In 2001, a Goldfish asked a Frog,
Unfortunately, I'm not including all the illustrations.
I don't get the senior year thing. When we were freshmyn, it was about learning community. As sophomores, we learned to dream and to think about the United States. As juniors, we raveled in cocoons and were guided out of a cave. Then the senior year came, though, and I don't see the larger mission of what we are to learn.I'm not sure why, but I doodled this in a notebook. It fell off my shelf today and I tried to make sense of what I had to say.
Unfortunately, I'm not including all the illustrations.
For What Once Was A Goldfish - 03/03/01
I.
There once was a man who wandered. He went here and there, but was always going somewhere towards what was always supposed to be. It was beautiful to wander.
II.
Along the wandering, a group joined him, heading here and there, towards somewhere that was supposed to be. They traveled for some time, moving together, before anything was known or said.
Suddenly, the man stopped and the group stopped with him.
"What?" they wanted to know.
"Nothing," he responded. "It's just that....well...look at us. We're an odd sort moving forward like we do...it's sort of neat being with one another for a while...a community of sojourners."
And they continued to wander.
III.
They wandered further for a great deal of time with more heres and theres, heading somewhere and and trying to read the supposed-to-be's. They did not stop again, though, until the man thought he heard something.
"Listen," he requested. "Do you hear that? Do you hear how our voices come together to make music under the rules of our wandering? What odd, beautiful laws we follow."
The group agreed and said to one another how nice it was to travel with this man who seemed to be heading here and there, moving forward to where they were supposed to be.
IV.
The group continued to wandering with the music they found in each other's voices, but one by one, they began to have deep, sad thoughts about going here and there, heading towards a direction of getting somewhere with this man.
And the man knew this.
When the time came, the man stopped again.
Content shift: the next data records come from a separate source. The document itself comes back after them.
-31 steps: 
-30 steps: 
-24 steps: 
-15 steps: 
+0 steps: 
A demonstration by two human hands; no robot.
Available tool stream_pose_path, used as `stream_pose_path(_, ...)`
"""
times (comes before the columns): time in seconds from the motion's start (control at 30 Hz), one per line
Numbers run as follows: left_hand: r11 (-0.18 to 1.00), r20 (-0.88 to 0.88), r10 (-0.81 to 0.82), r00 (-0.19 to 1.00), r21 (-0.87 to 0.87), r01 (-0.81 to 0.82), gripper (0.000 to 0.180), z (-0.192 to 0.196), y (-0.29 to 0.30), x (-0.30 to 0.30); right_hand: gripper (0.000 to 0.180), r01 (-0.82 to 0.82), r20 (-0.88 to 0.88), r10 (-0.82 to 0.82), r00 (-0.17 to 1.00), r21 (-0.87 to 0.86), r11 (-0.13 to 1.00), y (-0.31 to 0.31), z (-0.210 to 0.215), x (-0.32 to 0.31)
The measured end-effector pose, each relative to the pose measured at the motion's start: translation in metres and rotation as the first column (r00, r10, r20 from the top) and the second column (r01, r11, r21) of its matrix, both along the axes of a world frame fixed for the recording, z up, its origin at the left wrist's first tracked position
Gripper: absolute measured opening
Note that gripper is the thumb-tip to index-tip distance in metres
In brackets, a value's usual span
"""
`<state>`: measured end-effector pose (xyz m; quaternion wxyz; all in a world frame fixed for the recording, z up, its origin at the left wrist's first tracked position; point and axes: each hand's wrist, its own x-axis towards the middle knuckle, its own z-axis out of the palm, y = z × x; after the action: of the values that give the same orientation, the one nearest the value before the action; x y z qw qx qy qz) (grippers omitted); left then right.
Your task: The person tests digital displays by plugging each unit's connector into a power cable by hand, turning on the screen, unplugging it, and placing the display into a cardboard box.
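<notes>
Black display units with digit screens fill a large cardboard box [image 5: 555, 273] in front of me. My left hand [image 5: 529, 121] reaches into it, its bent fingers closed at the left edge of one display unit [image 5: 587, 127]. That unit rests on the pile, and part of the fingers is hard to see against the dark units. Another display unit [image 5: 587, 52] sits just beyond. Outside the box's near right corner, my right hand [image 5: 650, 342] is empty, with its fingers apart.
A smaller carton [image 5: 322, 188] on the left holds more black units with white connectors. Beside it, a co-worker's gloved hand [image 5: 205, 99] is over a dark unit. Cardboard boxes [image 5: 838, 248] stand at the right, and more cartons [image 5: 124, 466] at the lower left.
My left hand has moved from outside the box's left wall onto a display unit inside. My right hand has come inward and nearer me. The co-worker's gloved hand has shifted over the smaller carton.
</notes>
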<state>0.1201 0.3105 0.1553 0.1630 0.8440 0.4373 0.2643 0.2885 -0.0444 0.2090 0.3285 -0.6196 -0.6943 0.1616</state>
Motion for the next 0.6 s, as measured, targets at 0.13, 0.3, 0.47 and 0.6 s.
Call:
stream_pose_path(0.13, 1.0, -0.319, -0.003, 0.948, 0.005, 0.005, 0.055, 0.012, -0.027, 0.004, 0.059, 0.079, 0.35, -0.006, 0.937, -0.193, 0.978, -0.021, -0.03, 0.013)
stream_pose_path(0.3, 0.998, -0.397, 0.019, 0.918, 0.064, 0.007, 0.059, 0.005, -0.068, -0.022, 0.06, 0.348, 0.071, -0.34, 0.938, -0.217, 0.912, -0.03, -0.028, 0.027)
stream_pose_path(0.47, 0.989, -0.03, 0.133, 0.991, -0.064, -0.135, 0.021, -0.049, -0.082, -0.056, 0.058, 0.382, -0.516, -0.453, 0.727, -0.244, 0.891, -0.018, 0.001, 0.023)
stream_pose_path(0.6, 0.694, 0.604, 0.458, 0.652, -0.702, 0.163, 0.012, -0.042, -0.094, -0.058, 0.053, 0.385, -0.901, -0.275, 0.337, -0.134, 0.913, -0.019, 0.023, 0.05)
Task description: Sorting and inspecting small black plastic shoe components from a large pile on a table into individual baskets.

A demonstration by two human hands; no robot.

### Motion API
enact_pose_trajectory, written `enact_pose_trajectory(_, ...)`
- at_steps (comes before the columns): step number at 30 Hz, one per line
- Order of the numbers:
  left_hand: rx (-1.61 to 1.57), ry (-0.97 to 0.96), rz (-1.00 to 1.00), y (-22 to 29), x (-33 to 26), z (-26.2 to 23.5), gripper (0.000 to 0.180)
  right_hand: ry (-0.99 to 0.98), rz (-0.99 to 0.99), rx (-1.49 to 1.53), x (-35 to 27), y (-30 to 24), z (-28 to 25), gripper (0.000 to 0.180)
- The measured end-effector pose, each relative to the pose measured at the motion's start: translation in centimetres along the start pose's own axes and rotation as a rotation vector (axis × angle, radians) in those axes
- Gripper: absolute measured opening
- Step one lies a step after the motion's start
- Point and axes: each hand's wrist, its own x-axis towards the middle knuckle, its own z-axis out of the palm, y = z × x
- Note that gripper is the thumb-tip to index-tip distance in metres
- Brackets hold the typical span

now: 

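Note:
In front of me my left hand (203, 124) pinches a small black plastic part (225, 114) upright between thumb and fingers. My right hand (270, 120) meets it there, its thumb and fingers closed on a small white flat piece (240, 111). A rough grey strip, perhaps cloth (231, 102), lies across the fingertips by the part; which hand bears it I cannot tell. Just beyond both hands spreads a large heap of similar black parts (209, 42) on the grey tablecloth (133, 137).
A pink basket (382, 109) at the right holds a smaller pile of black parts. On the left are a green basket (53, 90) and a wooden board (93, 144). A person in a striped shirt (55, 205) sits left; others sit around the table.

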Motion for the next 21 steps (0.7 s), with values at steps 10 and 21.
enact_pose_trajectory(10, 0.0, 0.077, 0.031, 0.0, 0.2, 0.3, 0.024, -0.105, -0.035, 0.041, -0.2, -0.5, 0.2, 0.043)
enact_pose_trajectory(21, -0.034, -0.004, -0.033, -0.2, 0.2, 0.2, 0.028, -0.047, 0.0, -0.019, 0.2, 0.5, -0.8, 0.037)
"We have come a long way together," he said. "But this is not real. We are merely an echo of ourselves walking in circles for a very long time. If we are to get to the somewhere we're suppose to be, then we have to look inside to find our own journey. Mine is not yours. I will continue with you and help where I can. We all must move forward, wandering, but you might want to wander here and there on your own to find the something that is supposed to be.
V.
So, the group continued moving here and there toward the something that was supposed to be listening to their individual voices that once made music together. The echoes began to become clearer.
One by one, individuals came to the man and whispered, "This journey with you has been good, but I no longer here the music of us together, and although I love moving here and there toward the something that is supposed to be with you, I now know I must wander in my own direction towards the something that is supposed to be for me."
The wandering man understood this and felt great joy.
"What fortune," he thought to himself, "to have the company for as long as I have."
He knew the day would come. He had his own here and there of where he was going and felt at ease wandering towards the what was supposed to be. As he watched each of them leave he felt it was as beautiful as the day he first wandered alone in a direction looking for the something that was supposed to be.
He recognized that each of were a part of him now. He understood wandering together was meant to be as it was, but separating also made him smile.
Alone, he wandered here and there again looking for the something that was supposed to be, listening to his own song in his head.
VI.
The man wandered more, here and there, towards something that was always supposed to be, and
along the way, another group joined him. They wandered here and there towards the something that was supposed to be.
This was beautiful, too. This wondering.